No verified public exploit code is available. For protocol-level details, see the CERT Vulnerability Report #767506.

Detection Methods for CVE-2025-54500

Indicators of Compromise

• High volume of HTTP/2 streams on a single connection that are reset shortly after creation by the server.
• Spikes in CPU and memory usage on BIG-IP TMM processes correlated with HTTP/2 traffic.
• Increased counts of malformed HTTP/2 control frames in TMM logs and ltm debug output.
• Unexpected drops in HTTP/2 service availability or elevated 5xx responses from virtual servers behind BIG-IP.

Detection Strategies

• Inspect HTTP/2 traffic at the protocol layer for anomalous rates of server-initiated RST_STREAM frames per connection.
• Correlate connection-level metrics with tmstat counters for HTTP/2 stream creation versus completion.
• Compare observed concurrent stream counts against the advertised SETTINGS_MAX_CONCURRENT_STREAMS value to identify breaches of the negotiated limit.

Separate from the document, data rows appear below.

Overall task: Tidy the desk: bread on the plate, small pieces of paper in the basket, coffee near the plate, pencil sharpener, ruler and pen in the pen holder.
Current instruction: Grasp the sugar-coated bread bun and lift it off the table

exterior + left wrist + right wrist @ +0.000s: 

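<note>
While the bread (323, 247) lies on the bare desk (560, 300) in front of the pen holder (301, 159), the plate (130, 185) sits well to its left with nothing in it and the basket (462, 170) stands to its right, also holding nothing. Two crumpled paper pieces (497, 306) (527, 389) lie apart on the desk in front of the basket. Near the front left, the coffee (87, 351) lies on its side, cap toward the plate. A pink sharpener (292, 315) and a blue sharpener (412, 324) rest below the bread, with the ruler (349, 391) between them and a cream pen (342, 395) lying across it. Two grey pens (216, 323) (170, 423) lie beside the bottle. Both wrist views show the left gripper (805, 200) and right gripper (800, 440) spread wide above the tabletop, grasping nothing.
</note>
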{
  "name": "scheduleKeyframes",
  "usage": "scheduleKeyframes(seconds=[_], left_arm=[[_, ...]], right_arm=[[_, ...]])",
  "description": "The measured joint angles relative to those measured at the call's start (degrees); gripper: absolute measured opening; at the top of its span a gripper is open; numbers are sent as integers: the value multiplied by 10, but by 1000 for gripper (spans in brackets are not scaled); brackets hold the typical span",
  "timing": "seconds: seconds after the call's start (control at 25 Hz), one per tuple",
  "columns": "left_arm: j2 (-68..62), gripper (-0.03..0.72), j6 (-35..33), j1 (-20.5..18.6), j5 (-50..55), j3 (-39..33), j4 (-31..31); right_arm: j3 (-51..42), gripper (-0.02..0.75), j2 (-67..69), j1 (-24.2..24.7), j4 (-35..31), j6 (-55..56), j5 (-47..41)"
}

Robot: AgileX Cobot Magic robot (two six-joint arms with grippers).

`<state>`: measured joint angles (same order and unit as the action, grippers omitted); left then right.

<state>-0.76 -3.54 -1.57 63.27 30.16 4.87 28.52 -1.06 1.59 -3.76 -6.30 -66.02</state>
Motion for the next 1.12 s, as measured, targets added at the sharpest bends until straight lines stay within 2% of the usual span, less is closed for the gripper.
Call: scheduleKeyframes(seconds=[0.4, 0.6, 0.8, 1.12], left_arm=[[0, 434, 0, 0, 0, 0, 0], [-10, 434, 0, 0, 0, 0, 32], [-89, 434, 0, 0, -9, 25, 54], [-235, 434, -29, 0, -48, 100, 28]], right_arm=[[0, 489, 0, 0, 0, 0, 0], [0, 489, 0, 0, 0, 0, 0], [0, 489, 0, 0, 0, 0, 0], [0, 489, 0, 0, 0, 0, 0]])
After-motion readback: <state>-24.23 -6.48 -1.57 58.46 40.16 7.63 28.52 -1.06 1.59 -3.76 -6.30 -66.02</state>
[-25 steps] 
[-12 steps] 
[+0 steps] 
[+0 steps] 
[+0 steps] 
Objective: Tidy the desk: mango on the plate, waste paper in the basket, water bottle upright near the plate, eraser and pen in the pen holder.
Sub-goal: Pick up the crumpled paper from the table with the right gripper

Monitoring Recommendations

• Ingest BIG-IP iHealth diagnostics and AVR HTTP/2 telemetry into a centralized analytics platform for trend analysis.
• Alert on sustained CPU saturation in TMM processes accompanied by HTTP/2 traffic from a small number of source addresses.
• Track per-source-IP HTTP/2 frame error counts and rate-limit clients that exceed established baselines.

How to Mitigate CVE-2025-54500

Immediate Actions Required

• Review the F5 Knowledge Base Article K000152001 and identify all BIG-IP and BIG-IP Next instances exposing HTTP/2 virtual servers.
• Apply the fixed software versions provided by F5 for each affected product family.
• Restrict HTTP/2 endpoints to known clients where business requirements permit, reducing the unauthenticated attack surface.

Patch Information

F5 has published remediation guidance and fixed releases in the F5 Knowledge Base Article K000152001. Software versions that have reached End of Technical Support (EoTS) are not evaluated by F5 and should be upgraded to a supported, patched release.

Workarounds

• Disable HTTP/2 profiles on affected virtual servers and fall back to HTTP/1.1 until patches are applied.
• Lower the SETTINGS_MAX_CONCURRENT_STREAMS value in the HTTP/2 profile to reduce the impact of stream amplification.
• Apply connection and request rate limits via AFM or iRules to throttle abusive HTTP/2 clients.
• Place a DDoS-aware upstream service in front of BIG-IP to filter malformed HTTP/2 control frames.